WORK TO BE COMPLETED:
For the data that follows, print the line with "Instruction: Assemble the", the line with "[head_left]", and all lines between them, exactly as they stand. Omit pictures and add nothing.

▬▬▬

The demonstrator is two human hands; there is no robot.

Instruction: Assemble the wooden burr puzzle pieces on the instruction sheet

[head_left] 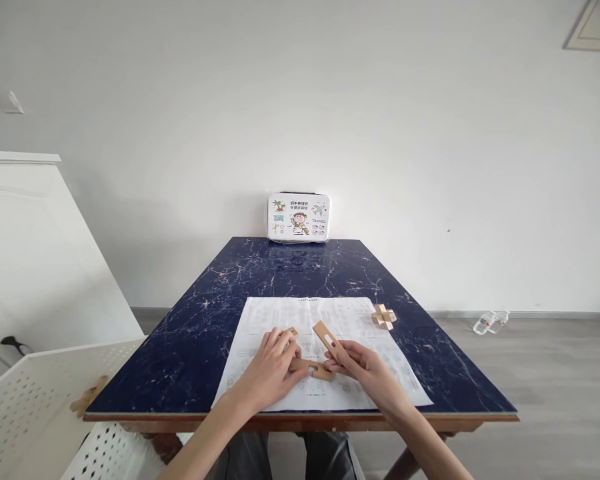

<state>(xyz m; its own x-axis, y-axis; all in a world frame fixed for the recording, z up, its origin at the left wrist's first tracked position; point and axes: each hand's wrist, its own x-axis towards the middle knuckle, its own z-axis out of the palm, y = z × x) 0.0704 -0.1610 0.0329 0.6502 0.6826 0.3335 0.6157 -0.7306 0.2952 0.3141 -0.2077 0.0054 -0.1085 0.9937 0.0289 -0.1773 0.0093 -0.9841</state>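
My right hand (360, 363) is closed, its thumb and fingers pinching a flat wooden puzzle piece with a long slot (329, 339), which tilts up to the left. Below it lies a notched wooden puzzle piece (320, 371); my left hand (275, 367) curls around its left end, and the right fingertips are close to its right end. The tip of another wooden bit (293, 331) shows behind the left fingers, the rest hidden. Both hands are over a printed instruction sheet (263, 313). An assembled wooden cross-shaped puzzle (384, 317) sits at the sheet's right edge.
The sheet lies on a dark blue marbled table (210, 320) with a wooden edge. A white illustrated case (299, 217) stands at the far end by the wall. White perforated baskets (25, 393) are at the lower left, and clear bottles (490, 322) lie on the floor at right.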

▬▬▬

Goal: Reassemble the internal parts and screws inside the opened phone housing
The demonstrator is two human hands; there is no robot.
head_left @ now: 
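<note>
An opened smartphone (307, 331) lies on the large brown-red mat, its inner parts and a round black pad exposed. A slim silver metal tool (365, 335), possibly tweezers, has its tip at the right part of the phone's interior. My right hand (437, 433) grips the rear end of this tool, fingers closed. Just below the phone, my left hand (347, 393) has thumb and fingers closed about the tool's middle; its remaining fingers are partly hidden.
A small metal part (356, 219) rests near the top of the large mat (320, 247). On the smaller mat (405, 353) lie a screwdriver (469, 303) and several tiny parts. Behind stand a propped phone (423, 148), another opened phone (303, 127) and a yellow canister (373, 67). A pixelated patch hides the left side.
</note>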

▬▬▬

SOLVED PROBLEM:
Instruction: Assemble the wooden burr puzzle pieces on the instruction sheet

[head_left] 

The complete output has now been given.